Auch der Hauptgeschäftsführer des Deutschen Städte- und Gemeindebundes, Gerd Landsberg, begrüsste eine stärkere Umstellung von Geld- auf Sachleistungen. Dies sei weder "ehrenrührig" noch falsch, sondern "ein wichtiger Baustein", um den Zustrom aus den Balkanländern zu begrenzen, sagte Landsberg im ZDF-"Morgenmagazin". Daneben müsse es Wiedereinreisesperren geben, aber auch Hilfen für die Balkanstaaten und Perspektiven für die dort lebenden Menschen.
Pro Asyl: Menschenwürde ist nicht relativierbar
Die Grünen-Vorsitzende Peter sagte, das Thema Sachleistungen gehöre ein für alle mal vom Tisch. "Das Bundesverfassungsgericht hat schon 2012 geurteilt, dass Hilfen für Asylsuchende mit Blick auf die Menschenwürde nicht relativierbar sind", sagte sie in Berlin. Das Gericht hatte die damals noch viel geringer ausfallenden Sozialleistungen für Flüchtlinge als nicht vereinbar mit der Menschenwürde verurteilt. Seit 1. März dieses Jahres gilt das neue Asylbewerberleistungsgesetz, das höhere Bedarfssätze sowie einen Vorrang für Geld- statt Sachleistungen vorsieht.

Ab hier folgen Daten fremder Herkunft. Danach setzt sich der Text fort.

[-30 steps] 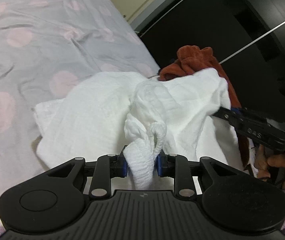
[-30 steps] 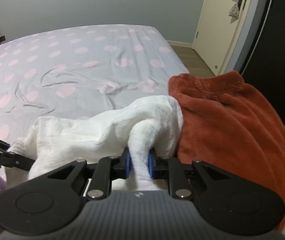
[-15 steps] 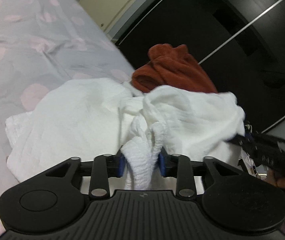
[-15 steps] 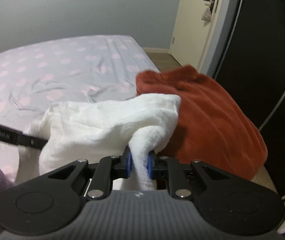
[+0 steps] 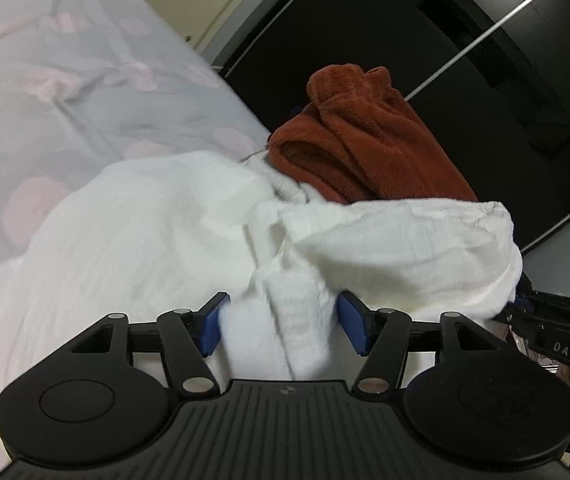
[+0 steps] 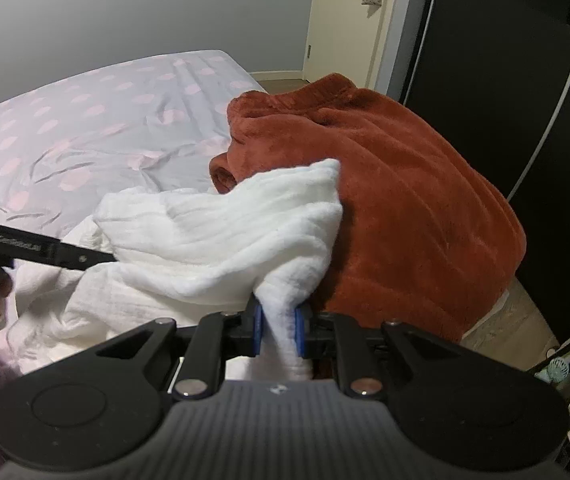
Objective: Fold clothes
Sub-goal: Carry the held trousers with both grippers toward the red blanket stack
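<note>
White, soft and crinkly, the cotton garment [image 5: 157,232] lies bunched on our grey bed sheet with pink dots [image 5: 65,92], its edge touching a fuzzy rust-red fleece [image 6: 405,200] at the side of the bed. Our left gripper [image 5: 283,324] has just been opening its jaws, which now stand wide with a strip of the cloth loose between them. Our right gripper [image 6: 279,326] pinches a fold of the same white cloth tight in narrow jaws.

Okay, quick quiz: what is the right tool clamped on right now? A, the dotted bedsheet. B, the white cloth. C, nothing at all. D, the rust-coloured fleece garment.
B: the right tool has its blue pads pressed on a bunched fold of the white cloth, while the rust-coloured fleece garment lies beside it, ungripped.
</note>
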Tool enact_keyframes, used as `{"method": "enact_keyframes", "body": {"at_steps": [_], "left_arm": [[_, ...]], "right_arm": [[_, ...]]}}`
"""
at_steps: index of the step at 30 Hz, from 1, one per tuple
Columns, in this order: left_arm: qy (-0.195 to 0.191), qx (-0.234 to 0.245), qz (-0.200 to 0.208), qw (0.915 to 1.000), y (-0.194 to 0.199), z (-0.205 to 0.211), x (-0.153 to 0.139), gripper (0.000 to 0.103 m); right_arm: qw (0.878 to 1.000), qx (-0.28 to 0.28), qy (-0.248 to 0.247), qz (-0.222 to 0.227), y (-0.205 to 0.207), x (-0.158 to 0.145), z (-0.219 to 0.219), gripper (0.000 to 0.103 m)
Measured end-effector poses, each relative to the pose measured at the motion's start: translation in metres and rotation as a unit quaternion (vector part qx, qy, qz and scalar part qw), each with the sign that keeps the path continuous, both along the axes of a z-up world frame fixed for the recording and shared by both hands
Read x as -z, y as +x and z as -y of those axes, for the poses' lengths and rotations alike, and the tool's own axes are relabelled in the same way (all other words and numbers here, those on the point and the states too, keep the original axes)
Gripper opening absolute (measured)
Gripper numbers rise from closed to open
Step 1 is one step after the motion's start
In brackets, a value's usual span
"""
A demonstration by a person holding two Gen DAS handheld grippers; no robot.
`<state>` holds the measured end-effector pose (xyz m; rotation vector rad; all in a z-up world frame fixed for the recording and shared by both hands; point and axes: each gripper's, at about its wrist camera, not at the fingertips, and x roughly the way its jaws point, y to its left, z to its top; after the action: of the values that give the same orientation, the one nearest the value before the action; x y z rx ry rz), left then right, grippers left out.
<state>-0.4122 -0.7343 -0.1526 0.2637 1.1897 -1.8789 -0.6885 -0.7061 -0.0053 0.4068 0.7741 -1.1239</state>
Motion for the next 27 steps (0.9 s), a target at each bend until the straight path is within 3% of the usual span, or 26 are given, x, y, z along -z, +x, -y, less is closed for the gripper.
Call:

Pro Asyl-Geschäftsführer Günter Burkhardt warf Herrmann im Deutschlandfunk Stimmungsmache gegen Flüchtlinge vor. "Wir reden vom Existenzminimum, dass Menschen sich eine Fahrkarte kaufen können, um in die nächste Stadt zu fahren", sagte er. Das Bargeld sei erforderlich, um Bedürfnisse zu decken, wie etwa Verwandte anzurufen. Das könne man nicht in Sachleistungen ausgeben. Zudem sei es entwürdigend, zu verhindern, dass Flüchtlinge sich selbst versorgten.

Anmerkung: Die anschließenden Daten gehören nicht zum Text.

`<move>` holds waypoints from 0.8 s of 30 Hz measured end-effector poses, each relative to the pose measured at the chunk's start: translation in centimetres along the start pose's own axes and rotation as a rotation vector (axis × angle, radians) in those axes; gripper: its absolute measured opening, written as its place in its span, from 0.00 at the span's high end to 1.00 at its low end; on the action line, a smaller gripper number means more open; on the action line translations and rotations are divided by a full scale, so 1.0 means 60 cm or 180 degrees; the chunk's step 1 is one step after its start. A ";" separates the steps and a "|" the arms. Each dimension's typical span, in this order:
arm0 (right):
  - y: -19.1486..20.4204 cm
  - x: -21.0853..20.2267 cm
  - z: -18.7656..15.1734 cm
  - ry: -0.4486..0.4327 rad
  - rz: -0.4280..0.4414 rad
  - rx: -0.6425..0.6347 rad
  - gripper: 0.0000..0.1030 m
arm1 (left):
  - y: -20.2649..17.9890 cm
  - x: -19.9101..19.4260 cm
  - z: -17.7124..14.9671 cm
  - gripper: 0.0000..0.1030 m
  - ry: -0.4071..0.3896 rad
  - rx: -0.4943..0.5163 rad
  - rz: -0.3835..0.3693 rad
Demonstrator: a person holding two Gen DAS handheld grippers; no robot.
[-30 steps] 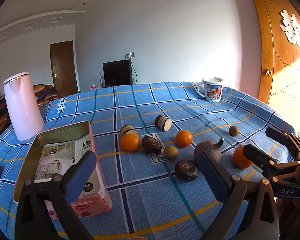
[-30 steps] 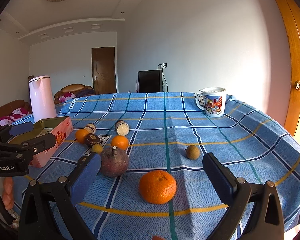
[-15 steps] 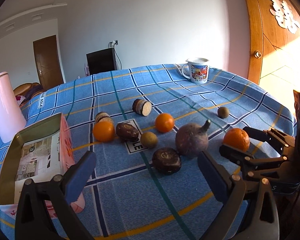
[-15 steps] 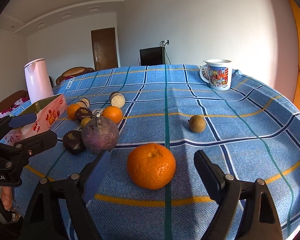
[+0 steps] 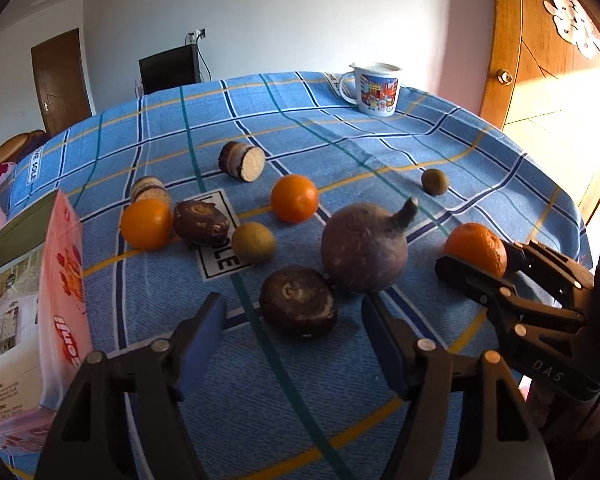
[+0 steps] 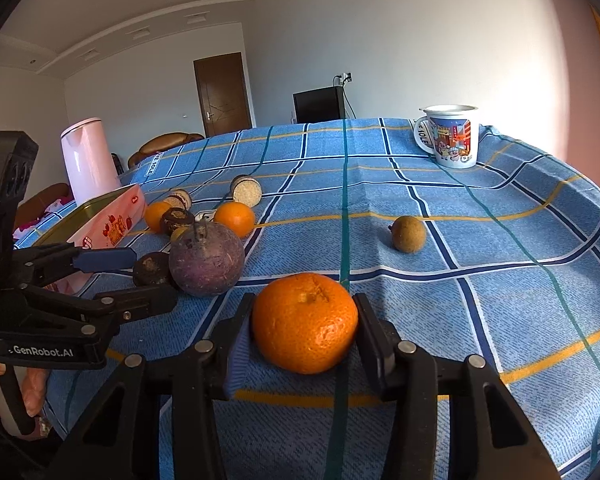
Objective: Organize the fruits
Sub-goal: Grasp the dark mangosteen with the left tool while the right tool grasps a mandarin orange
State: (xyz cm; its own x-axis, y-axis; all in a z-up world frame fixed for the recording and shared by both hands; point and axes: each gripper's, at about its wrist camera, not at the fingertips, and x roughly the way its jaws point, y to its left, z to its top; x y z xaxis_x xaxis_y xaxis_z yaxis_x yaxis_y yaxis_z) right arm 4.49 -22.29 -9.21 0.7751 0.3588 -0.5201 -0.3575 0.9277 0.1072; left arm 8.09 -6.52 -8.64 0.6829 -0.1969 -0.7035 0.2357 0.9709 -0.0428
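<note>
My right gripper [image 6: 302,330] is shut on a large orange [image 6: 305,322] that rests on the blue plaid cloth; the orange also shows in the left wrist view [image 5: 476,247]. My left gripper [image 5: 294,318] is open, its jaws on either side of a dark brown round fruit [image 5: 298,301], just short of it. A big purple round fruit with a stem [image 5: 365,247] sits beside it. Two small oranges [image 5: 294,198] [image 5: 146,223], another dark fruit [image 5: 200,222] and a small tan fruit [image 5: 253,242] lie behind. An open pink tin [image 5: 28,300] stands at the left.
A printed mug [image 5: 375,89] stands at the far right of the table. A lone tan fruit [image 6: 409,234] lies mid-table. Two cut brown-and-white pieces [image 5: 242,160] [image 5: 150,190] lie further back. A pink kettle [image 6: 85,159] stands at the far left. The table edge is close at the front.
Both grippers moved forward and lower. The right jaws closed onto the large orange. The left jaws narrowed and came up around the dark brown fruit.
</note>
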 end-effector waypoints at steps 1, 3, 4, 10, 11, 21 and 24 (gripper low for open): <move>0.001 -0.002 0.000 -0.0012 0.0008 -0.0008 0.52 | 0.002 0.003 0.001 0.35 0.0036 -0.0030 -0.0013; 0.005 -0.005 0.000 -0.0042 0.0030 -0.0026 0.52 | 0.006 0.002 0.002 0.36 0.0032 -0.0087 -0.0052; 0.006 -0.006 0.000 -0.0059 0.0036 -0.0036 0.52 | 0.009 0.002 0.001 0.36 0.0027 -0.0112 -0.0064; 0.015 -0.017 0.003 -0.0148 0.0059 -0.0069 0.52 | 0.016 -0.002 -0.002 0.60 -0.0031 -0.0131 -0.0173; 0.016 -0.019 0.004 -0.0171 0.0059 -0.0069 0.52 | 0.016 -0.003 -0.003 0.62 -0.0037 -0.0125 -0.0184; 0.030 -0.040 0.016 -0.0360 0.0130 -0.0093 0.52 | 0.030 -0.024 -0.010 0.62 -0.0196 -0.0173 -0.0202; 0.039 -0.044 0.023 -0.0395 0.0169 -0.0120 0.52 | 0.037 -0.043 -0.011 0.62 -0.0309 -0.0179 -0.0133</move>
State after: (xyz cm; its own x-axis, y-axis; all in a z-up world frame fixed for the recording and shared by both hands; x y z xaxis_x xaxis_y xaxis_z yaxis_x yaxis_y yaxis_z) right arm 2.31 -20.93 -6.45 0.8122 0.4196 -0.4054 -0.4174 0.9034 0.0988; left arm 6.41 -3.79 -7.39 0.7377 -0.2470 -0.6283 0.2280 0.9671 -0.1124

Derweil forderte Entwicklungsminister Gerd Müller (CSU) ein zehn Milliarden Euro schweres EU-Notprogramm für die Nachbarstaaten Syriens - offenbar auch mit dem Gedanken, so Flüchtlinge von der Reise nach Europa abzuhalten. Das Geld müsse den Ländern zugutekommen, die die meisten syrischen Flüchtlinge aufgenommen hätten. "Wenn wir die Probleme nicht vor Ort lösen, kommen die Probleme zu uns", sagte Müller.